![]()
SUKOHARJO (Independensi.com) – Petenis muda Indonesia, Rafa Jeconia Verdasco Mangunsong, mencatat pencapaian terbaik dalam karier juniornya dengan menembus final tunggal putra DETEC International Junior Championship 2026. Keberhasilan tersebut diraih setelah Rafa mengalahkan wakil Amerika Serikat, Brian Duan, dengan skor 6-4, 6-1 pada semifinal yang berlangsung di Stadion Tenis Gelora Merdeka, Sukoharjo, Jawa Tengah, Jumat (29/5/2026).
Lolos ke partai puncak menjadi final pertama Rafa di turnamen resmi International Tennis Federation (ITF) kategori junior. Petenis berusia 17 tahun itu mengaku bersyukur akhirnya mampu mematahkan tren kegagalan di babak semifinal yang sebelumnya kerap menghentikan langkahnya.
“Aku senang sekali bisa ke final ITF pertama kali. Sebelumnya selalu kalah di semi final. Aku berterima kasih pada pelatihku, Om Deddy, juga kedua orang tua. Semoga aku bisa juara di sini,” ujar Rafa seperti dikutip dari rilis panpel.
Kemenangan atas Brian sekaligus memperpanjang dominasi Rafa dalam rekor pertemuan keduanya. Dari tiga pertandingan yang telah dijalani, Rafa selalu menang dan belum kehilangan satu set pun dari petenis asal Amerika Serikat tersebut.
Meski menang dalam dua set langsung, Rafa mengakui pertandingan semifinal tidak berjalan mudah. Ia sempat tertinggal cukup jauh pada set pertama sebelum berhasil membalikkan keadaan.
“Saya ketinggalan duluan, 1-4 di set pertama. Rasanya belom ready, appearance-nya kayak belom siap. Servisku di awal juga kurang enak. Mudah dibreak dan terebut dua servis. Habis itu, saya coba main lebih agresif. Servisnya lebih masuk aja dan kasih penampilan terbaik dan bisa ambil lima game,” katanya.
Pada final yang digelar Sabtu (30/5), Rafa akan menghadapi unggulan kedua asal Amerika Serikat, Brandon Duan, yang memastikan tiket final setelah mengalahkan Joachim Mika Gunawan dengan skor 7-5, 6-3.
Meski belum pernah bertemu dalam turnamen ITF, Rafa memiliki catatan pertemuan dengan Brandon saat keduanya tampil di ajang Asian Tennis Federation (ATF) U-16 Jakarta pada 2024. Saat itu Rafa harus mengakui keunggulan Brandon dengan skor 4-6, 4-6.
“Kekalahan di ATF sudah cukup lama dan saya sudah siap buat revans. Lawan kidal sepertinya, saya akan coba cross rally ke arah backhand. Juga bakal coba main serve and volly biar cepet,” ujar penggemar Jannik Sinner tersebut.
Namun tantangan yang dihadapi Rafa tidak akan ringan. Brandon datang dengan pengalaman meraih gelar ITF junior di Indonesia.
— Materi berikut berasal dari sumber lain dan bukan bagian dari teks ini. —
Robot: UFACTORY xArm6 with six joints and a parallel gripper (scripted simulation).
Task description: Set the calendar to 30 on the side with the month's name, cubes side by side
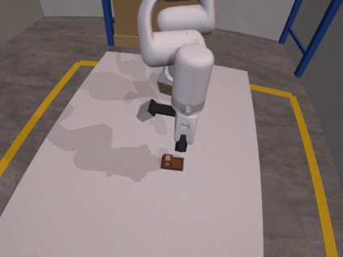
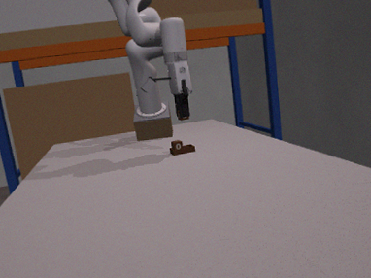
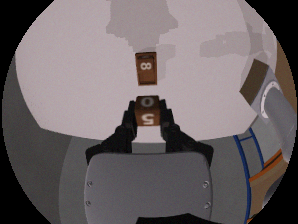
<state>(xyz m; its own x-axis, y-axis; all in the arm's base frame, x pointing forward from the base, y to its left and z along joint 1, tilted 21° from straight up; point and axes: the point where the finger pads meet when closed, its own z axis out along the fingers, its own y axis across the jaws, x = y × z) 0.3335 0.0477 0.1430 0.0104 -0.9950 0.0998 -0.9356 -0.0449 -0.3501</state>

Petenis kelahiran 2009 itu sukses menjuarai ITF J30 Surabaya pada akhir tahun lalu setelah mengalahkan wakil Indonesia, Muhammad Alfaradu Sumirat, dalam pertandingan tiga set.
Final Ideal
Sementara itu, sektor tunggal putri menghadirkan final ideal antara unggulan pertama Indonesia, Gwen Emily Kurniawan, dan unggulan kedua asal Tiongkok, Xinran Yan.
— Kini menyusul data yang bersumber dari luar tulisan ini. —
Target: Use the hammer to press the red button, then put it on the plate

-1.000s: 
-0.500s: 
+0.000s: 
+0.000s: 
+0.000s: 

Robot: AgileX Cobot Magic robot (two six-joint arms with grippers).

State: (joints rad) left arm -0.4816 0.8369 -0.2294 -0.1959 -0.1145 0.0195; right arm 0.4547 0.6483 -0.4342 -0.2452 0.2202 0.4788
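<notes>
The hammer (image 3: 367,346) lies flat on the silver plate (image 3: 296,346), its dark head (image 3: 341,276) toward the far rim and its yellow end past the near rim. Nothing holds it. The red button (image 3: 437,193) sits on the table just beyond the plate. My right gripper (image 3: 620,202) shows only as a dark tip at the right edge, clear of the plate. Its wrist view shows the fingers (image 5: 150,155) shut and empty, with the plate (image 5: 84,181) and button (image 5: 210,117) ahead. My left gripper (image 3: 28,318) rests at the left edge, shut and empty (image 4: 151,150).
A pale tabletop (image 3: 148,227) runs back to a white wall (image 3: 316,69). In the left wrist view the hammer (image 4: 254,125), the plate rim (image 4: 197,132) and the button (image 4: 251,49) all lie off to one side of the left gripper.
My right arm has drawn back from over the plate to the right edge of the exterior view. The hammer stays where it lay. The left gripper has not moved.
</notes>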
Kedua petenis sama-sama berpeluang meraih gelar junior ITF pertama dalam karier mereka. Gwen datang dengan modal sebagai finalis ITF J30 Bình Dương, Vietnam, pada April lalu. Adapun Xinran mencuri perhatian setelah mencapai perempat final ITF J100 Huzhou, Tiongkok, turnamen yang levelnya dua tingkat lebih tinggi dibanding J30.
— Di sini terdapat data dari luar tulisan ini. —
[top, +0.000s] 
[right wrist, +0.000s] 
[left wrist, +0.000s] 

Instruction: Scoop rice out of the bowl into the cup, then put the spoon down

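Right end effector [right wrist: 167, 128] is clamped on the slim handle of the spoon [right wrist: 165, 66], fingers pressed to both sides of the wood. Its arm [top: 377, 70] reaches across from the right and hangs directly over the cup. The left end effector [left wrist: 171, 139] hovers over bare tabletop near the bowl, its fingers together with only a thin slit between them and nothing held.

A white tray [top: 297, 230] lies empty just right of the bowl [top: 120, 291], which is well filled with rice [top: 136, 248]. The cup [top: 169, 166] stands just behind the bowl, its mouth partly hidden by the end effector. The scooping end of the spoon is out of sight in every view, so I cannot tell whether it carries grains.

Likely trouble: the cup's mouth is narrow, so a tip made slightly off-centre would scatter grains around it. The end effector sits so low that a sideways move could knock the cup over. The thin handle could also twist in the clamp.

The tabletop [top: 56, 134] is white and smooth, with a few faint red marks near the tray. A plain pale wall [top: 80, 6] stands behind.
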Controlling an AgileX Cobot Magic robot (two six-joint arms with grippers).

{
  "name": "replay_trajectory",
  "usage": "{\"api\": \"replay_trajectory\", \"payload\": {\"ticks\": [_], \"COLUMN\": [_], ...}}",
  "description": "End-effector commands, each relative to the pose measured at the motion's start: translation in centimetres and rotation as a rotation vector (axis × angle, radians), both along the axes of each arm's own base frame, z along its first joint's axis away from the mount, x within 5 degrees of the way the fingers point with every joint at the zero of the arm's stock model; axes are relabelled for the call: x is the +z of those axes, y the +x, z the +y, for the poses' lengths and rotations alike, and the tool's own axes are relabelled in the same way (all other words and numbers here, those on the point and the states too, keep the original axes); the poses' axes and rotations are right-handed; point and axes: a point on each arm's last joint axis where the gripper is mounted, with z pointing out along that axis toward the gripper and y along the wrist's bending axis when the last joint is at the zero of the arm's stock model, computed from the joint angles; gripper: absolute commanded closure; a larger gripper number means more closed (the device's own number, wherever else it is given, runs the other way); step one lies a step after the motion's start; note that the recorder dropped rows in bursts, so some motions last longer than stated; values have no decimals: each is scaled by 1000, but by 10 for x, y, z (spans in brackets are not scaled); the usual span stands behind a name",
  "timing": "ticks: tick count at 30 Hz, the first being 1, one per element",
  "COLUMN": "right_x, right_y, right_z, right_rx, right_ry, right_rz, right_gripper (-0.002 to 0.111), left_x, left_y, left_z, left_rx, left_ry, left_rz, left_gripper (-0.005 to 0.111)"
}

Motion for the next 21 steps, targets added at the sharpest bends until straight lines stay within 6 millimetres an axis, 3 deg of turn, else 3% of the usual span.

Pada semifinal, Gwen mengalahkan sesama wakil Indonesia, Lulwa Naswardhani, dengan skor 7-5, 6-4. Sementara Xinran menundukkan petenis Hong Kong, Lena Lin, 6-3, 6-4.
DETEC International Junior Championship 2026 merupakan edisi kelima turnamen yang digelar DETEC (Deddy Prasetyo Tennis Club). Melalui penyelenggaraan turnamen ITF level entry ini, DETEC terus berupaya membuka jalan bagi petenis muda Indonesia untuk mendapatkan pengalaman internasional sekaligus memperkuat regenerasi tenis nasional menuju level dunia.